Maran, however, did not respond to email queries from HT. In fact, as long as Sivasankaran owned Aircel, Maran delayed granting licences and spectrum to it, against the set rules, under which these have to be processed within a month.

When Sivasankaran finally sold the company - with all its circles - to Maxis in February 2006 for $800 million (Rs 3,600 crore), Maran granted the company spectrum out of turn by flouting the established first-come-first-served (FCFS) rule.

Maran also granted licences to it without seeking the mandatory recommendation from the industry watchdog Telecom Regulatory Authority of India (Trai), violating provisions of the Trai act.

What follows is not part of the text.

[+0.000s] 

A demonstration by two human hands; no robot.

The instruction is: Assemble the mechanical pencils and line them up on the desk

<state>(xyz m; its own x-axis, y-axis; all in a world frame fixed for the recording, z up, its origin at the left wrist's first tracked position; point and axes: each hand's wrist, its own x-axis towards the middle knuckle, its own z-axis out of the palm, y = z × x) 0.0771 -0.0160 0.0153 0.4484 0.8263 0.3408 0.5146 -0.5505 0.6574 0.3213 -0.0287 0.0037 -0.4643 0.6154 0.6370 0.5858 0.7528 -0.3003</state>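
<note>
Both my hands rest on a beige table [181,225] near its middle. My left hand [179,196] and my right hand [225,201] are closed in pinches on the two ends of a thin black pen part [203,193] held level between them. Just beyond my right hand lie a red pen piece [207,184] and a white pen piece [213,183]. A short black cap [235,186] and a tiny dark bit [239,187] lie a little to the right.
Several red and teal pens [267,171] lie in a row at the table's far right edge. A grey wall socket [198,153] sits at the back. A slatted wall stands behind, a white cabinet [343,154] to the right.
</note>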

He also scrapped the procedures of granting licensing that he used to block licences to Aircel as soon as Sivasankaran exited the company.

On February 14, HT first reported how Astro, a Maxis group company, got the Cabinet's nod to invest Rs 675 crore in Sun Direct TV - a company owned and run by Kalanidhi Maran, the DMK leader's elder brother.

In the past two terms of the UPA government, the DMK has retained the telecom ministry, until Raja was forced to resign on November 15, 2010.